--- RECORDS FOR THE TASK Enclosed Below ---

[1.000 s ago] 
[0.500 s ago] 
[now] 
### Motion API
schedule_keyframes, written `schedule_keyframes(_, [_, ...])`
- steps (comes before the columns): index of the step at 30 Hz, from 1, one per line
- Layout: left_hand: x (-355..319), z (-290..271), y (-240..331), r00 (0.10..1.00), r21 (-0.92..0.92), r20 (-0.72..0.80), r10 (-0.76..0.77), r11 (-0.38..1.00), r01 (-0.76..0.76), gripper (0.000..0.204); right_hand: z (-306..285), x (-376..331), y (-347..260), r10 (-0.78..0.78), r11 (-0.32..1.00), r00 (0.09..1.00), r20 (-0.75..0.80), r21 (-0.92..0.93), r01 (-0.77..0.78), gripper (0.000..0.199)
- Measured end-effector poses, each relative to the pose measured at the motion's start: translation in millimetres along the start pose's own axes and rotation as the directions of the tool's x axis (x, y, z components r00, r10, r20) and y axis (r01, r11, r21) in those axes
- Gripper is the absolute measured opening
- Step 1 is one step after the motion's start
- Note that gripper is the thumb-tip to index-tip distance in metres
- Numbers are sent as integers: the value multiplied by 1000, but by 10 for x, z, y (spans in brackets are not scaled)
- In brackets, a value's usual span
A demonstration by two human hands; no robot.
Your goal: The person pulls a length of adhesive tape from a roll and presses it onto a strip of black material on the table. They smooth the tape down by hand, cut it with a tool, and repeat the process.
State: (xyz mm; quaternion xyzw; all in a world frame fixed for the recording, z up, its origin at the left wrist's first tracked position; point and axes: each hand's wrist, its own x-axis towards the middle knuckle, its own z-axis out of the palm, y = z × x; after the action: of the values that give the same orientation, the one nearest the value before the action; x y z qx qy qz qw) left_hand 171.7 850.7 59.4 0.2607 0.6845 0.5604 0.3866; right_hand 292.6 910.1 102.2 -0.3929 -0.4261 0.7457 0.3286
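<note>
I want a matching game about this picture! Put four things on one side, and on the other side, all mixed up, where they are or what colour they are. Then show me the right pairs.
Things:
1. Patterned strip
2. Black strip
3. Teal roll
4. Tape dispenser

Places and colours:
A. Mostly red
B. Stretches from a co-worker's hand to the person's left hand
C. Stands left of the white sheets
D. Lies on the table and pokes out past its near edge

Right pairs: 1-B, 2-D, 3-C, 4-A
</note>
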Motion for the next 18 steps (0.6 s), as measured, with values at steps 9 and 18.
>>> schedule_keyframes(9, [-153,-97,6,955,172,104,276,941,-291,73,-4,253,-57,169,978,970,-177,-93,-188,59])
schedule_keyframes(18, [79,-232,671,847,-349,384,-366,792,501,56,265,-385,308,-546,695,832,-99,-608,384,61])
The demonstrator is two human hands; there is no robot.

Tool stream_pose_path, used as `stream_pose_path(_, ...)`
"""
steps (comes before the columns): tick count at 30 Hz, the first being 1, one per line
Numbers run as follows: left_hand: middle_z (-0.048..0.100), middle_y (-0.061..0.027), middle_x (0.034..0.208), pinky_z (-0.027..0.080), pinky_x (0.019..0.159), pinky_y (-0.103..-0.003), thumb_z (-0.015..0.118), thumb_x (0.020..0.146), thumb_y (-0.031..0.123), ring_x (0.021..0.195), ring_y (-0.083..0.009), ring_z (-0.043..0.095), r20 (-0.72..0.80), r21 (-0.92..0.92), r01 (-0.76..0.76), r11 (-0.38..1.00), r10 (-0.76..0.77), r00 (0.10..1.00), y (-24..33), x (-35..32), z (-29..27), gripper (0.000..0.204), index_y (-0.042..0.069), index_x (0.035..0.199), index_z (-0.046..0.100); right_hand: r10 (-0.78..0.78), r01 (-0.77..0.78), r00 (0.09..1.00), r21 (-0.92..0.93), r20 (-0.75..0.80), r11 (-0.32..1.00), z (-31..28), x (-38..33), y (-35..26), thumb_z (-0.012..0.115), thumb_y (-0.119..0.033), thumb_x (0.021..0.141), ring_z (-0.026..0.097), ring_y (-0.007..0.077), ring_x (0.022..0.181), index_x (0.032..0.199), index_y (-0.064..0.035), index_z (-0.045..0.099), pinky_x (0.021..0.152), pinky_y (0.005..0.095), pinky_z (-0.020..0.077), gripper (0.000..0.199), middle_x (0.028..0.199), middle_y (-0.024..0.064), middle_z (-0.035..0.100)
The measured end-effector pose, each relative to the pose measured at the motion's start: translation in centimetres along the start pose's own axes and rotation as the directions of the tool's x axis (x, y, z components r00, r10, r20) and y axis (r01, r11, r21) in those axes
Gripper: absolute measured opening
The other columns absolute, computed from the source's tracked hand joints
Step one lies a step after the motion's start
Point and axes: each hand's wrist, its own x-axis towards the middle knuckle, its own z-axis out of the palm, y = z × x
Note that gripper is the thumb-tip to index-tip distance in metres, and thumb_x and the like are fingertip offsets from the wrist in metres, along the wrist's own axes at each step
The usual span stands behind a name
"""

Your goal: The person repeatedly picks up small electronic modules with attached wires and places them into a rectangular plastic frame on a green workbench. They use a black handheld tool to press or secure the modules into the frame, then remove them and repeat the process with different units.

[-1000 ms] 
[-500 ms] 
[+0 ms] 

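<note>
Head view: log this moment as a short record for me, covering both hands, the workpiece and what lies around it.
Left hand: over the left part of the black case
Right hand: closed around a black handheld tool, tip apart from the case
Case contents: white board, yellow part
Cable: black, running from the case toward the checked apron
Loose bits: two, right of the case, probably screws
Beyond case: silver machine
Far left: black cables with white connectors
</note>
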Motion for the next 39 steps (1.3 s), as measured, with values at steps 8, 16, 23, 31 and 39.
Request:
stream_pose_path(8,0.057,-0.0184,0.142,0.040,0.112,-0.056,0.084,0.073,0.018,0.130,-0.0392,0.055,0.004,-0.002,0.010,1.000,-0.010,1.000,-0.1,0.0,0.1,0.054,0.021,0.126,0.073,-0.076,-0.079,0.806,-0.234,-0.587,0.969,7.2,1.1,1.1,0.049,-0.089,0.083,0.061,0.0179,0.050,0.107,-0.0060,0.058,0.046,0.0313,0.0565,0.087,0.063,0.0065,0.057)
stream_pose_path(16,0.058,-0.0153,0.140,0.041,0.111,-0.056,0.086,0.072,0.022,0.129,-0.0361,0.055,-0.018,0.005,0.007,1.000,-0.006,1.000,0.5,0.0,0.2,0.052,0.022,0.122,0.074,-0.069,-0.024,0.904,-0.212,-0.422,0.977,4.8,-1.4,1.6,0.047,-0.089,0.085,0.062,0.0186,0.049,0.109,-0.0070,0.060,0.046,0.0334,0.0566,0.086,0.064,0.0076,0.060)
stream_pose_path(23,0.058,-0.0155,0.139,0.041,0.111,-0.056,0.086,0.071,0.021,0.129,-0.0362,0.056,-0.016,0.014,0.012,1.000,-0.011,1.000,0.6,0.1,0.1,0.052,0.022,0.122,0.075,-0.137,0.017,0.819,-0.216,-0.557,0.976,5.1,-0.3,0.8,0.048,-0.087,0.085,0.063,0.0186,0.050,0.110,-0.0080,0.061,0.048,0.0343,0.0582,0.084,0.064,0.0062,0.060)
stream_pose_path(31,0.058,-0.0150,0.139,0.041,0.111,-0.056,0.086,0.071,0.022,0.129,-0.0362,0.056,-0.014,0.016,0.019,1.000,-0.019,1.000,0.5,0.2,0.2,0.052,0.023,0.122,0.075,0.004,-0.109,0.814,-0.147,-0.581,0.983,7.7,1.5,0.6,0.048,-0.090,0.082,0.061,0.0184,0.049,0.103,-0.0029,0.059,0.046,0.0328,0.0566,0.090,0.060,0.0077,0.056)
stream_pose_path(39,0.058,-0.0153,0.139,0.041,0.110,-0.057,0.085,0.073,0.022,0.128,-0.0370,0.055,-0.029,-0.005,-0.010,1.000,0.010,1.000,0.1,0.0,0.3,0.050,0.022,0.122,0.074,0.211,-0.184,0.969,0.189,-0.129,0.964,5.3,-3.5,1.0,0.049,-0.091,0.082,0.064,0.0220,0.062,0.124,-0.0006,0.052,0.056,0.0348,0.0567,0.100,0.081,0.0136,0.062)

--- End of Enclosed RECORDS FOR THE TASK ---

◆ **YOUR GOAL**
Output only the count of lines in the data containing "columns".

◆ **RESPONSE AREA**
3